> _INFORMATION GIVEN_
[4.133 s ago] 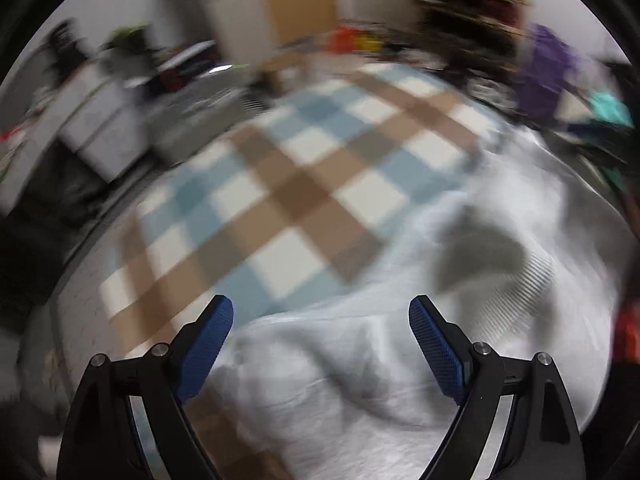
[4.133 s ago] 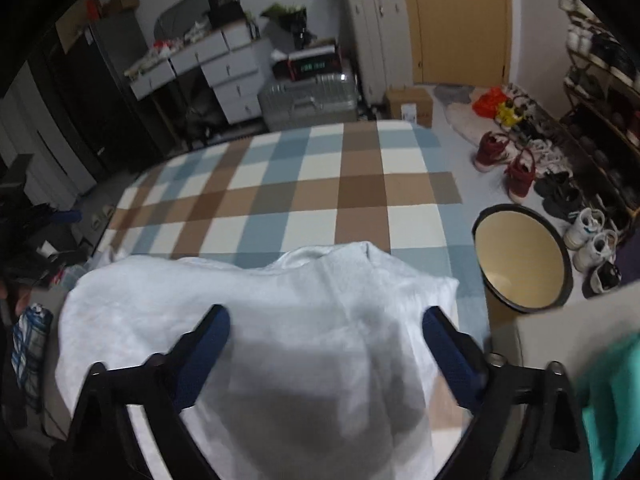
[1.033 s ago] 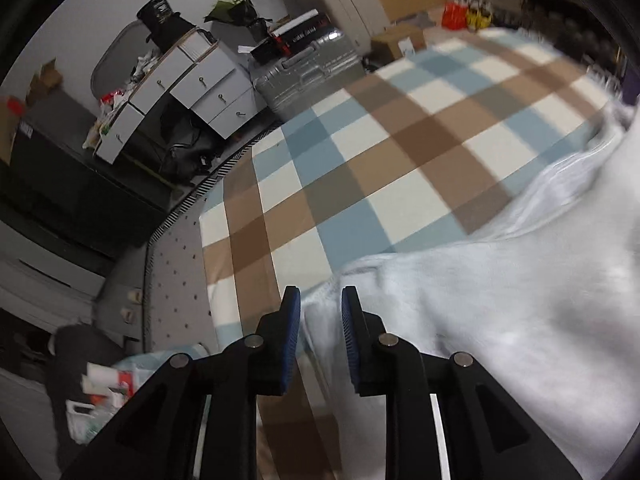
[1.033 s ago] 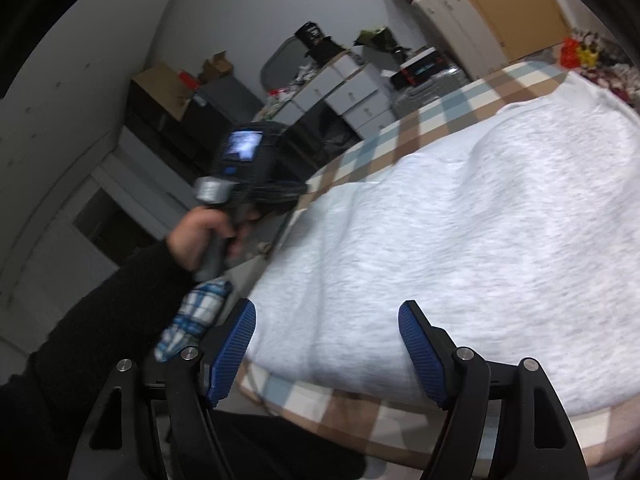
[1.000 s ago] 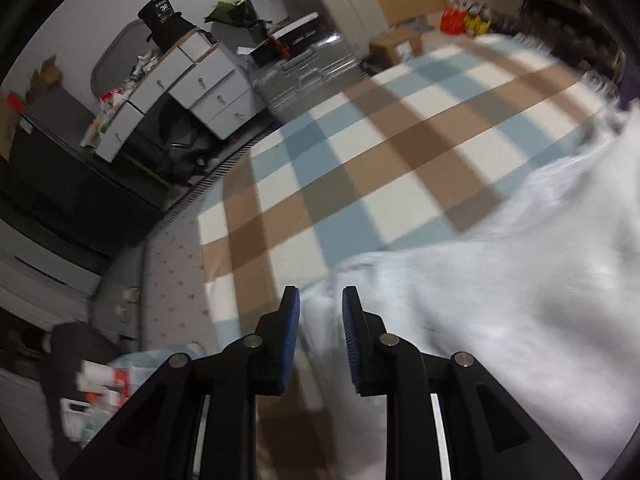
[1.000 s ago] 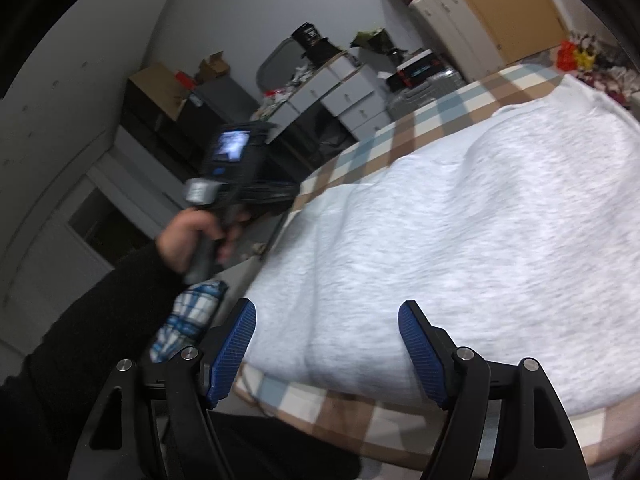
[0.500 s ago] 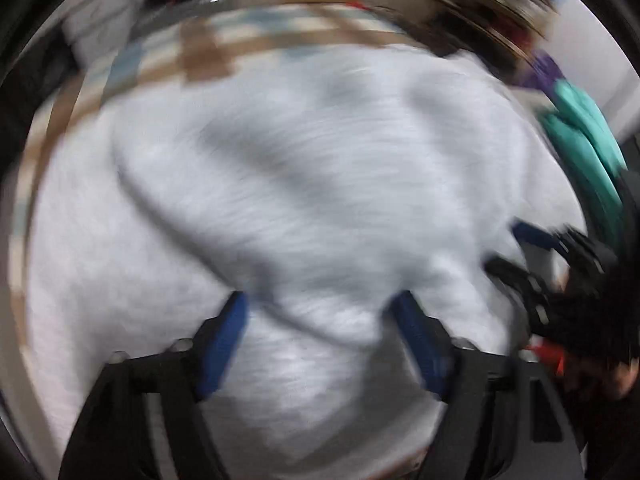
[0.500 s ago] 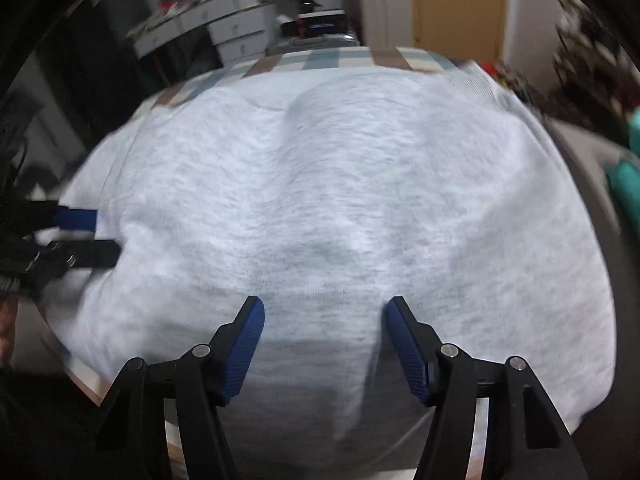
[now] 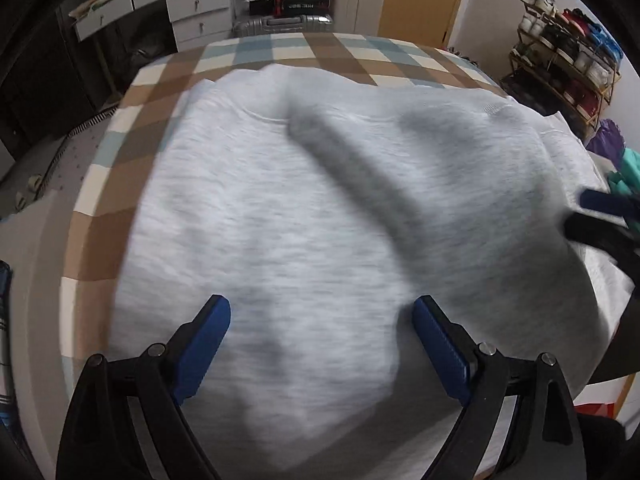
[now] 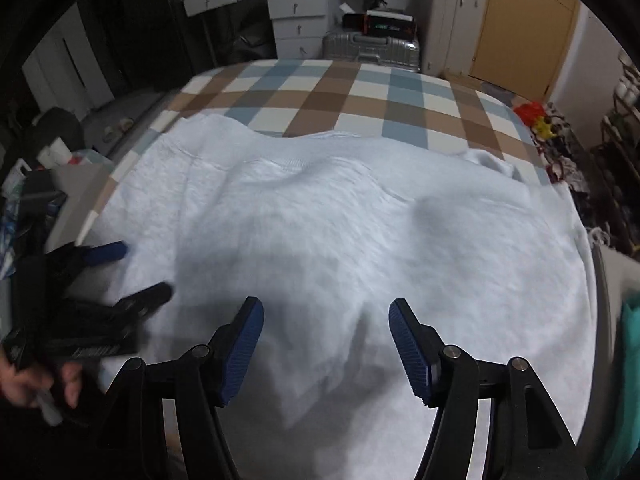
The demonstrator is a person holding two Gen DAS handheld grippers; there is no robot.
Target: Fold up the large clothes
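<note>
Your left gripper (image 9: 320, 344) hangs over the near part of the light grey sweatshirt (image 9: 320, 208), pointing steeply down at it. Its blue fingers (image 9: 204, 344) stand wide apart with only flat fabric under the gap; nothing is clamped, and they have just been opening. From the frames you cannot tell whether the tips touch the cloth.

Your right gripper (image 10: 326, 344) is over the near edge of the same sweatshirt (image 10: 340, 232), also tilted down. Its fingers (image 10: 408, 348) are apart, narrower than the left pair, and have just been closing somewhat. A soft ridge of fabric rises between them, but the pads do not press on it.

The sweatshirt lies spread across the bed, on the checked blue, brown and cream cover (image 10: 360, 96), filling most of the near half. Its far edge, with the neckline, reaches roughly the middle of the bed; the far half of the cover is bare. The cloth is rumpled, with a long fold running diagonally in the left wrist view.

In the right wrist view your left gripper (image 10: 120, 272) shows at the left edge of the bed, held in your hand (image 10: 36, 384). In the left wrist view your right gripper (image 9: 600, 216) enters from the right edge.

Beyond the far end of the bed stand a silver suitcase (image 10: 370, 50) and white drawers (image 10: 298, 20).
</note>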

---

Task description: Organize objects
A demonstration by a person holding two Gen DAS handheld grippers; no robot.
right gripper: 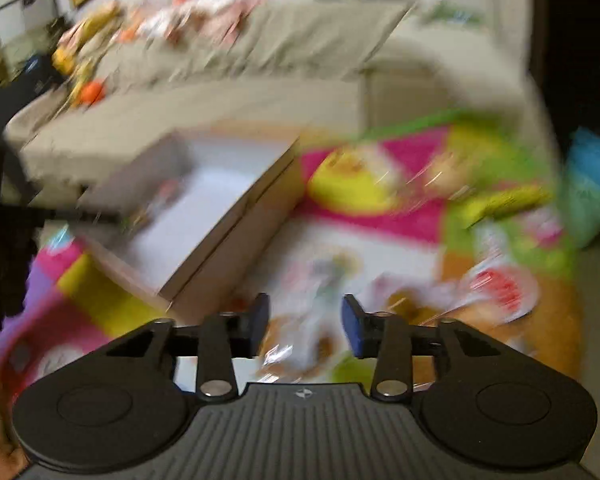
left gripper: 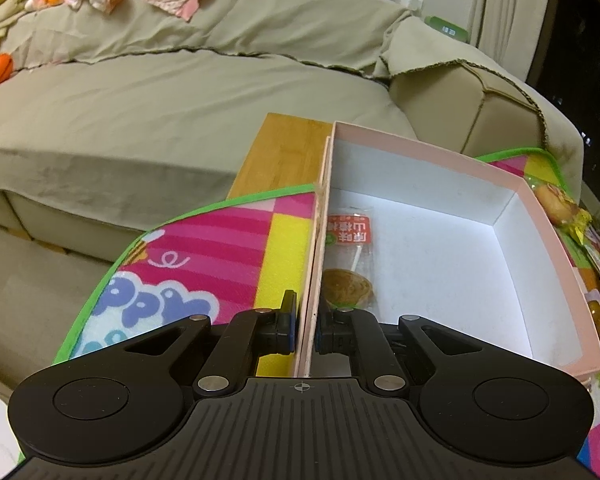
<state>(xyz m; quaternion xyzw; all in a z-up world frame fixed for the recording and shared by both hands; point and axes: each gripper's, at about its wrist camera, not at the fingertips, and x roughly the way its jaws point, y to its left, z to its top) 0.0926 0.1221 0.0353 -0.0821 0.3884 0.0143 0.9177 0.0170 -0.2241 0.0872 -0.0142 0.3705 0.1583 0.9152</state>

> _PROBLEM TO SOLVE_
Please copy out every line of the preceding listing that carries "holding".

> _ANSWER BOX_
The demonstrator is a person holding two Gen DAS handheld grippers; there is no robot.
A demonstration by a person holding two Gen DAS handheld grippers; no robot.

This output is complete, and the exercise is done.